India is rallying around true originals: Anuja Chauhan

During her golden phase, Kangana Ranaut symbolised talent, blunt-speak, and being self-made in a way few actresses before her ever did. And before she was booted off Twitter (and correctly so) for openly inciting genocide, she contributed many piquant phrases to the national lexicon, my favourite being ‘sasti copy’.

It means ‘not the real thing’, or ‘fake’ or ‘cheap imitation’, and she used it mostly to take derisive digs at Taapsee Pannu—for no other reason that I can fathom except perhaps for the fact that she has curly hair, like Kangana.

Now Taapsee is a fine actress, and I am sure she is not losing any sleep over the sasti copy tag. But I know a lot of people who should.

Because Kangana did get one thing right.

Illustration: Bhaskaran Illustration: Bhaskaran

There is a whole lotta sasti copies out there. In fact, it is a full-blown epidemic. Oh, they have got the optics down pat—they look like the real thing and they dress like the real thing, but they are as close to the real thing as muddy water is to Coca-Cola. Because sporting long white hair, a long white beard, lugging around a peacock and being mistaken for Robi Babu is something a toddler can childishly hope to do for a fancy dress competition—but not a grown adult, and not for a state election. Because where is the loving compassion, where is the towering talent, where is the refined mind and the Nobel prize for literature?

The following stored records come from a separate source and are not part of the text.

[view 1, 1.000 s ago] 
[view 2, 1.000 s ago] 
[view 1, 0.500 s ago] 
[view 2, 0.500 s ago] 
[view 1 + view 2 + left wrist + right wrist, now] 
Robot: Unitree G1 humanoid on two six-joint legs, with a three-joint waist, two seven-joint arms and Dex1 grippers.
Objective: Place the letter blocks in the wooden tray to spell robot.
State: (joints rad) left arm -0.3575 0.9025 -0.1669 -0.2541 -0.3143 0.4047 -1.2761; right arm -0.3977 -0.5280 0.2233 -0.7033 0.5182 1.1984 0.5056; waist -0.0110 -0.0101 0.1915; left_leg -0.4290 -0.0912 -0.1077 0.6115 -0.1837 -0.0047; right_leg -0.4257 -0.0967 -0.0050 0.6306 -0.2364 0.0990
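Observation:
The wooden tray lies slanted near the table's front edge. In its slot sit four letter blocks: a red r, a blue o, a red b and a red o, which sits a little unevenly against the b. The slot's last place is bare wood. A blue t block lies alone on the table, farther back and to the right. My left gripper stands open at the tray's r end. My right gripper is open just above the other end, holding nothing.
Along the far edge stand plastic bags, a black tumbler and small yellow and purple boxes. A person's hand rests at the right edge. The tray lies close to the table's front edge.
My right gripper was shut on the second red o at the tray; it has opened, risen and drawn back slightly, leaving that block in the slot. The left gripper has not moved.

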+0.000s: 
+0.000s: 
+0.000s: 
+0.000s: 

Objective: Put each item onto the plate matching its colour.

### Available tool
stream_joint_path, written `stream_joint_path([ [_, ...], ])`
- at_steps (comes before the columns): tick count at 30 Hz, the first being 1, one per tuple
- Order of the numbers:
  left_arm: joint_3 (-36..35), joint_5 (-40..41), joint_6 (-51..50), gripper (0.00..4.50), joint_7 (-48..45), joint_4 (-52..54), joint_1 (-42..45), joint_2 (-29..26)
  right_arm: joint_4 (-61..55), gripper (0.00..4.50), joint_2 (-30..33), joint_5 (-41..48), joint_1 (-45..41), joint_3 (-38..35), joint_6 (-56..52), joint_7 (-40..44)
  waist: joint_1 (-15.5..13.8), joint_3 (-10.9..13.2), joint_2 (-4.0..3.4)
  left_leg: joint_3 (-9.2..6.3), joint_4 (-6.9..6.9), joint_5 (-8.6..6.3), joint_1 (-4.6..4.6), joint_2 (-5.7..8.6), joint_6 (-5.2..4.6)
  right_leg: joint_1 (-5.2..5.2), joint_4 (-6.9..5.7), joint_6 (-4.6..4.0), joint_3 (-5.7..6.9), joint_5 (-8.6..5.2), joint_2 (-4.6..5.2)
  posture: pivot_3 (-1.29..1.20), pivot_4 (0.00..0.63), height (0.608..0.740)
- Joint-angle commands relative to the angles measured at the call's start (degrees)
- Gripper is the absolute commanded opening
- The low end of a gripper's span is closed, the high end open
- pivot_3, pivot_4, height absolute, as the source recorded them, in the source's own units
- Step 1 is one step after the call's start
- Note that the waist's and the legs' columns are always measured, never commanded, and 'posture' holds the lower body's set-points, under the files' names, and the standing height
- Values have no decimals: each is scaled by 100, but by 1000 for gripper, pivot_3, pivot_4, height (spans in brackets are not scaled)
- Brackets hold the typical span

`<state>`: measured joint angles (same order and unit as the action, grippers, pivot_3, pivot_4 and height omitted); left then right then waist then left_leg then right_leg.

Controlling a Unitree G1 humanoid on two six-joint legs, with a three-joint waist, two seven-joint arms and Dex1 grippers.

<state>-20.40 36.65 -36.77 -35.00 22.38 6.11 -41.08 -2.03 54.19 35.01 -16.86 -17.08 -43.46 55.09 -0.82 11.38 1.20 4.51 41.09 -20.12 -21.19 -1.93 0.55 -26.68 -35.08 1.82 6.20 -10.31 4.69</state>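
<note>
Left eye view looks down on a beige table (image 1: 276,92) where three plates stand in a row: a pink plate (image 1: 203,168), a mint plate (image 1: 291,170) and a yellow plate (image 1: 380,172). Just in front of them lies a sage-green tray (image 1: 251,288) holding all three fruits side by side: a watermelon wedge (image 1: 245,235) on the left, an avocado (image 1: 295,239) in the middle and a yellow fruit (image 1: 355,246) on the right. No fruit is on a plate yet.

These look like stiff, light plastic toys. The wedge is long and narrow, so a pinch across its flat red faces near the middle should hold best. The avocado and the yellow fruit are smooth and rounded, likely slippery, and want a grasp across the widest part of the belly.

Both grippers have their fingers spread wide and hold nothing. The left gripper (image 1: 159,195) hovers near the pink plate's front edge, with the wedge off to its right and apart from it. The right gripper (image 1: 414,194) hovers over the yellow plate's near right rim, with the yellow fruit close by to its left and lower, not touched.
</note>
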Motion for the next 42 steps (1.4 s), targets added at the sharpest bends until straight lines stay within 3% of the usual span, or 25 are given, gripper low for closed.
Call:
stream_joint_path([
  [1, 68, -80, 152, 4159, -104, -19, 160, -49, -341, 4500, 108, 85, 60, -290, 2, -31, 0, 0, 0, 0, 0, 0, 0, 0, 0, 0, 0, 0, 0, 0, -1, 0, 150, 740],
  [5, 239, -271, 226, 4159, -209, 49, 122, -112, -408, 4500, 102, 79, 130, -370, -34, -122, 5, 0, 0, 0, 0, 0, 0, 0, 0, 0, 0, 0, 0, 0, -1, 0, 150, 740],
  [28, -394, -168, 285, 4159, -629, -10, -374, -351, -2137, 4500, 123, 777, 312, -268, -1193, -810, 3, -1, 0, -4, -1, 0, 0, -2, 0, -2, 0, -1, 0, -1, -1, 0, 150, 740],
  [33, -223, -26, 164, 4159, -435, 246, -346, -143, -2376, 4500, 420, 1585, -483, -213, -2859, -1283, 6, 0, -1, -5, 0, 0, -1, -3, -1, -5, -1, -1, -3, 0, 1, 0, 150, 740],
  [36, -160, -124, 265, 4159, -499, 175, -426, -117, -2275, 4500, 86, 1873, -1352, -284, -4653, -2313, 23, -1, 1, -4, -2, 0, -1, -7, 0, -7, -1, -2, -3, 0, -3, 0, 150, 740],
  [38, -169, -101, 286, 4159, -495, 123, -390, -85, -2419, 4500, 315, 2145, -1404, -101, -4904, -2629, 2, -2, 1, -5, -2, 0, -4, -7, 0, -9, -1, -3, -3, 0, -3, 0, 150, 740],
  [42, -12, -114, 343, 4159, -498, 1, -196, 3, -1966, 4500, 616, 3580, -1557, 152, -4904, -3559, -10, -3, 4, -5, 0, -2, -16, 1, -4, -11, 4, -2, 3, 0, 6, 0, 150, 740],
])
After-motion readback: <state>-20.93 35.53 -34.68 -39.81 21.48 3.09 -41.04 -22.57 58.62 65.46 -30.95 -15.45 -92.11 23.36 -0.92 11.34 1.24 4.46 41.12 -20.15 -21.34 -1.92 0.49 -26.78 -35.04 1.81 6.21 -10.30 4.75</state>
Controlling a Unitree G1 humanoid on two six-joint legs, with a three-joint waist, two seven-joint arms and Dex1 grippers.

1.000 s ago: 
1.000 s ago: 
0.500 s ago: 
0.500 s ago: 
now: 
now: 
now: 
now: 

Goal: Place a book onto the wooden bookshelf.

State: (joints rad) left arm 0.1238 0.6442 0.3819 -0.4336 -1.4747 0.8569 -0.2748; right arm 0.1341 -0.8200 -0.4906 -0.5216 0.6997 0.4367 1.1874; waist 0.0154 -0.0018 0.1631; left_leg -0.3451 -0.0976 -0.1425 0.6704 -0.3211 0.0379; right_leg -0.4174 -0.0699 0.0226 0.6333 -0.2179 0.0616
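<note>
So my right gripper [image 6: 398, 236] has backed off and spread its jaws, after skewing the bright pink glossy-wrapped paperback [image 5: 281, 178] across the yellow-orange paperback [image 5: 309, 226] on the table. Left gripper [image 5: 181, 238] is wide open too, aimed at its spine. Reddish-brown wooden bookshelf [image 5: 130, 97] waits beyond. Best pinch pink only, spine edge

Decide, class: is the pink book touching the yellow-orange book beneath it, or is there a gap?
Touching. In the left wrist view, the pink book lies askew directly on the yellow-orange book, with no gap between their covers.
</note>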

Similarly, a short mop of hair, an aquiline nose and a sari from your grandmother’s cupboard cannot transform you into the iron lady of India. Because where are the balls of steel, where is the sheer force of personality, where is the canny intelligence that enforced obedience up and down the party-line?

Slinking about sinisterly, sporting a tilak and stroking your stubble does not make you Chanakya, it just makes you a one-trick pony who sets minorities against majorities. Tonsuring your head and wearing orange robes does not turn you into a ‘yogi.’ It just turns you into a sinister sort of wannabe, a mere imposter mouthing borrowed lines, a sad loser duplicate instead of an incandescent, shining star.

The sense of being trapped in a nightmare that we are all feeling nowadays is a direct result of all these placeholder, sasti copy types currently running amuck on our national stage. A government that is not really a government. An opposition that is not really an opposition. Journalists who are not really journalists. Ditto election commissioners. Ditto cops. Ditto lawmakers.

There are sasti copies of vaccines in the market. Sasti copies of remdesivir in the veins of our loved ones. Sasti copies of oxygen that bring not healing but death. Fake sympathy, fake measures, fake concern are being fed to us by GoI. There are fake national awards being handed out. (In the year of Thappad, Sir and Chhapaak, the award for best female actress went to Kangana in Panga, really?) There is even a fake new central vista being built, which, in spite of its Rs20,000 crore price tag, is still gonna be just a cheap copy of the real thing.

In such an environment, anything original, true to itself, and not a sort of sick parody feels like a breath of pure oxygen to poisoned, labouring lungs. And that is why India is rallying around the steady leadership of Pinarayi Vijayan and the fierce, dogged individuality of Mamata Banerjee. These are true originals. Not insincere imitations who have succumbed to theatrics and rabid pandering, and have lost themselves and what they once stood for and, therefore, no longer mean anything to anyone.

Like Kangana, who is sasti copy of the Kangana she used to be.